He listed the items needed to repair the boat. Number One summoned the Shipwright, and gave instructions that he was to take a Mate and affect the repairs.
      As it was Sunday, later in the morning the Captain walked though lines of his men, starched and pressed in white uniform. Inspection completed, the Captain led them in The Lord’s Prayer, prayers for Her Sovereign Majesty Queen Elizabeth, and for those whose business is on the waters. Buffer looked out upon the sparkling, perfect blue sea, to where the atoll shimmered in the sun.
      Later, the Scientist saw the ship moving away with short blasts on the siren she knew were for her. She watched until it dropped below the horizon, happy with her repaired boat, able to continue her readings.
       A week later, Jabiru, her trials finished, detoured from its return to Garden Island to spend a harrowing night searching for Voyager, which had been run down by the Flagship.

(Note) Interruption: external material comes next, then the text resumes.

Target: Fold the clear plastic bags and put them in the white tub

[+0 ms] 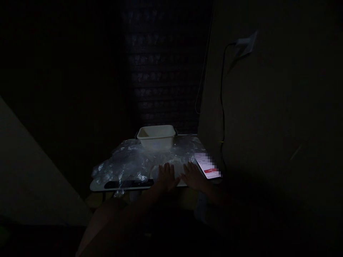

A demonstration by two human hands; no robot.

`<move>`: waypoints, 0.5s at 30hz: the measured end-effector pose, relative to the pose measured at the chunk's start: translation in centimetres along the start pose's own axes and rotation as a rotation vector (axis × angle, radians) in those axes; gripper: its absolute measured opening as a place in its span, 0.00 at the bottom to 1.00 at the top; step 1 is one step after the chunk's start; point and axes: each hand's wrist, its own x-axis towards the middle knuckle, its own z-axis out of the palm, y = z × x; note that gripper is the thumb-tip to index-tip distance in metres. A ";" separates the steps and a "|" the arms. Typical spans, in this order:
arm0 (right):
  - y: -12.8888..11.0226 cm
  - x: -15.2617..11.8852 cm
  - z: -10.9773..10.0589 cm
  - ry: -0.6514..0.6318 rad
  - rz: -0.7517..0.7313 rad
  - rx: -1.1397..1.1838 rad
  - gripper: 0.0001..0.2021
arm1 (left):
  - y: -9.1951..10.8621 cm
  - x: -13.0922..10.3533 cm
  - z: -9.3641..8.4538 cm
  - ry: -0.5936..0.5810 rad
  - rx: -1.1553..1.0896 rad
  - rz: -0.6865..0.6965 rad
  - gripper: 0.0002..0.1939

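Note:
Both hands lie side by side at the front of a small table (pixel 98 186) in a very dark room. My left hand (pixel 166 176) rests flat with its fingers stretched forward, on or just over crumpled clear plastic (pixel 128 160). Close beside it, my right hand (pixel 193 175) is spread palm down in the same way, and the thumbs nearly meet. Neither hand grasps anything I can see. A lit phone (pixel 207 167) lies right of my right hand. Behind the hands stands a cream plastic tub (pixel 158 137).
A long dark object (pixel 128 184) lies along the table's front left edge, partly under the plastic. On the right wall, a plug sits in an outlet (pixel 246 44), with a black cable (pixel 222 92) hanging down. A dark blind (pixel 160 71) hangs behind the table.

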 end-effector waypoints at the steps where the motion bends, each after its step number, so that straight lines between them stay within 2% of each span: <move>1: 0.0 0.2 -0.3 0.007 0.005 0.016 0.29 | 0.1 0.0 -0.2 0.015 0.005 0.010 0.34; 3: 0.1 0.9 -1.2 0.039 0.013 0.059 0.26 | 0.4 -0.3 -0.5 0.053 0.010 0.091 0.34; 5: 0.3 1.5 -2.2 0.092 0.030 0.113 0.24 | 1.0 -0.8 -0.7 0.077 0.004 0.235 0.35; 8: 0.8 1.9 -3.6 0.166 0.061 0.179 0.22 | 1.9 -1.5 -0.7 0.043 -0.013 0.398 0.35; 12: 1.3 1.7 -4.3 0.200 0.059 0.186 0.21 | 2.5 -2.0 -0.1 -0.018 -0.001 0.403 0.27; 15: 1.5 1.5 -4.3 0.200 0.049 0.184 0.21 | 2.6 -2.1 0.1 -0.003 0.006 0.391 0.21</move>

      Jabiru’s men lined railings with searchlights, binoculars and red rimmed eyes, for any signs of their mates. They found scraps of timber, a lifebuoy and an empty life raft. Observing the grief of the sailors, the boffins excused all erstwhile profanity.
    These events forced Jennifer from Buffer’s mind. Later in the Brooklyn Hotel near the Quay, a shipmate remembered to ask him about the night he took the boat to Fermoy. He just drained his glass, and said “My shout” and changed the subject.


3,000 words.

Note
This is a work of fiction, and characters described therein have no relation to any person. There is no RAN Ship named Jabiru, or was not at the time the story is set. The “Voyager” incident however, did take place, in February 1964, with the loss of some 84 lives. There is a Brooklyn Hotel, in George Street, Sydney, near Circular Quay, which was a popular drinking spot for Navy sailors in those days.
Michael Grelis.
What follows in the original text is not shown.